§ **Data shown**
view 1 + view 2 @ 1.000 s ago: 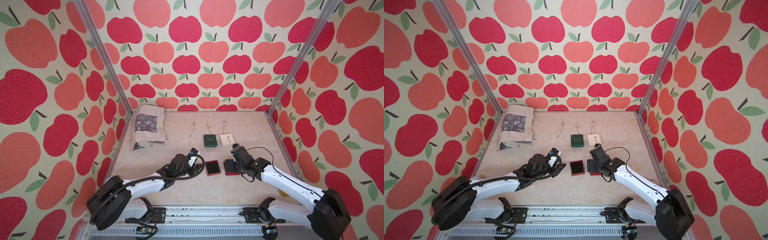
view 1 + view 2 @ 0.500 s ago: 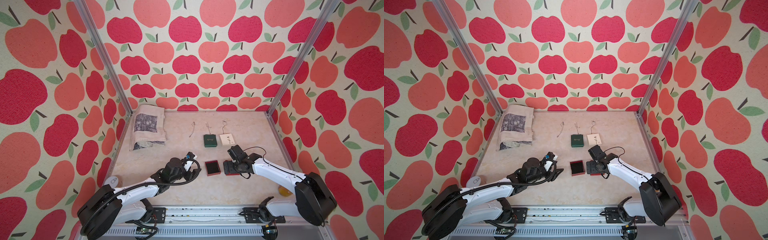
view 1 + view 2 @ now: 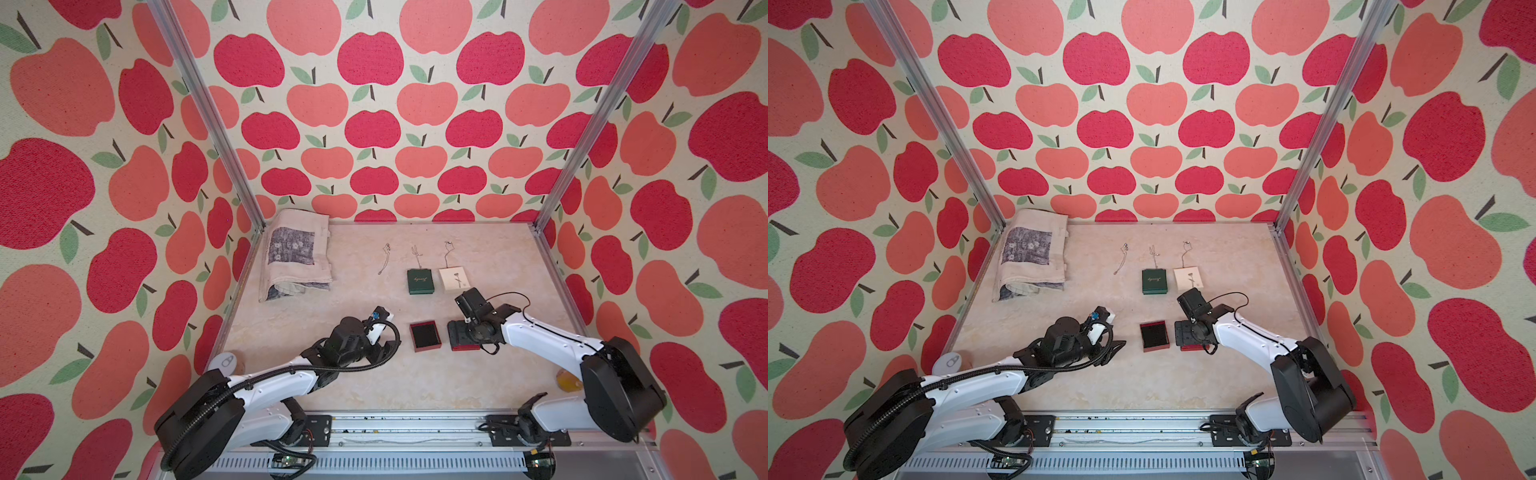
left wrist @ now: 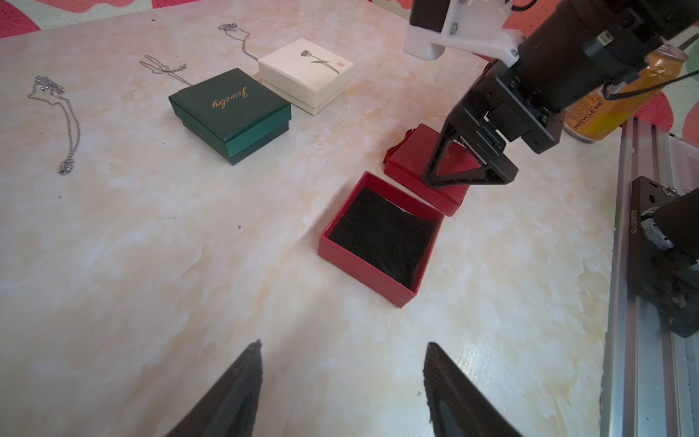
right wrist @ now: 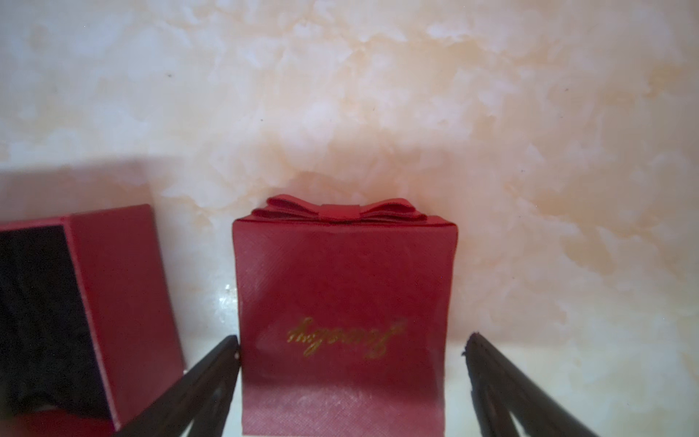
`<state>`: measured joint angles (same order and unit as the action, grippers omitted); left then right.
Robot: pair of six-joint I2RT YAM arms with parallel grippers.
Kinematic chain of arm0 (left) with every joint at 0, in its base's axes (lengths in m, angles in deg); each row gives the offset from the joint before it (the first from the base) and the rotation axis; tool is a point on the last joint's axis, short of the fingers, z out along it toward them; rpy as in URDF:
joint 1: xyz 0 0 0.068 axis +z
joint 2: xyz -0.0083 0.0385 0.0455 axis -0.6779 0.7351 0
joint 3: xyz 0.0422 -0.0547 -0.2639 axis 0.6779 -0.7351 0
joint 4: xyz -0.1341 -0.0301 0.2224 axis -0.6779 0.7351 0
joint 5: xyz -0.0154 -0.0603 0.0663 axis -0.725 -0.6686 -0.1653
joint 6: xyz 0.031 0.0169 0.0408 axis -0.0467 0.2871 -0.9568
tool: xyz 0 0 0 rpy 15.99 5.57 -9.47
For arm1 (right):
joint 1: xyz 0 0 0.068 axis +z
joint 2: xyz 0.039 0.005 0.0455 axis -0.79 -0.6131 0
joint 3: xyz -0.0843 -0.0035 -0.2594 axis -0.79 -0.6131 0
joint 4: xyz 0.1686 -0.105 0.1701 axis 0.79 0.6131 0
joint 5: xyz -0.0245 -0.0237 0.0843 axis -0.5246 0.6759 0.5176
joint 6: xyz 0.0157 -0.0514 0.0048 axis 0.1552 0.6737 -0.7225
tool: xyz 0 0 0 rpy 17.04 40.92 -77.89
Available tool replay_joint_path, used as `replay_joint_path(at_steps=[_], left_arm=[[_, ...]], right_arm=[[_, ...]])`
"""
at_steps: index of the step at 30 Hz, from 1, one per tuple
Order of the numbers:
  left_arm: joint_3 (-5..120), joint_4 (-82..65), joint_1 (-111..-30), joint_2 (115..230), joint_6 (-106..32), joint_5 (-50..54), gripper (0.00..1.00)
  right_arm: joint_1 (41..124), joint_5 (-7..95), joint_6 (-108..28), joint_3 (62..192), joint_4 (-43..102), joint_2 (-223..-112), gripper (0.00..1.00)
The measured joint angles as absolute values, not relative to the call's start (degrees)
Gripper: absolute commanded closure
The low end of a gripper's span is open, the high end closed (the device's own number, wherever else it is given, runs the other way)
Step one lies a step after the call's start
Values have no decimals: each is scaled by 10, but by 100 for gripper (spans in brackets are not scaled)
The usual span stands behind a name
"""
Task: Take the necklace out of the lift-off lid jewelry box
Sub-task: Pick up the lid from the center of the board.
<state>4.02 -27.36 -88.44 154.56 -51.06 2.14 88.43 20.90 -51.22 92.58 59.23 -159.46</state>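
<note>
While the red box (image 4: pixel 359 270) sits open near the front of the table (image 3: pixel 270 324), its necklace cannot be made out on the black padding. The lid (image 5: pixel 342 287) lies just beside it, straddled by the spread right gripper (image 5: pixel 351 346) (one finger (image 5: pixel 223 363) at its side, no clamp). The left gripper (image 4: pixel 342 344), open and empty, faces bare marble.

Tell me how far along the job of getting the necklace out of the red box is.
Done: the red lid is off and lies beside the open red box. In hand: nothing is gripped. The right end effector straddles the lid with its jaws open, and the left end effector is open, short of the box. Left: the actual take-out. Only black padding shows inside.
</note>
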Motion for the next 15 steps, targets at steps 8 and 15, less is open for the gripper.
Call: replay_joint_path(at_steps=[8, 15], left_arm=[[40, -273, -884, 1546, -511, 21, 30], [40, -273, -884, 1546, -511, 21, 29]], right_arm=[[883, 216, -501, 930, 581, -1606, 12], [881, 220, -498, 932, 581, -1610, 14]])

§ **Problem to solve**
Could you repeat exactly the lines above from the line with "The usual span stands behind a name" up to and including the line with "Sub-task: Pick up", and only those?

§ **Completed exercise**
The usual span stands behind a name
"""
Task: Take the necklace out of the lift-off lid jewelry box
Sub-task: Pick up the lid from the center of the board.

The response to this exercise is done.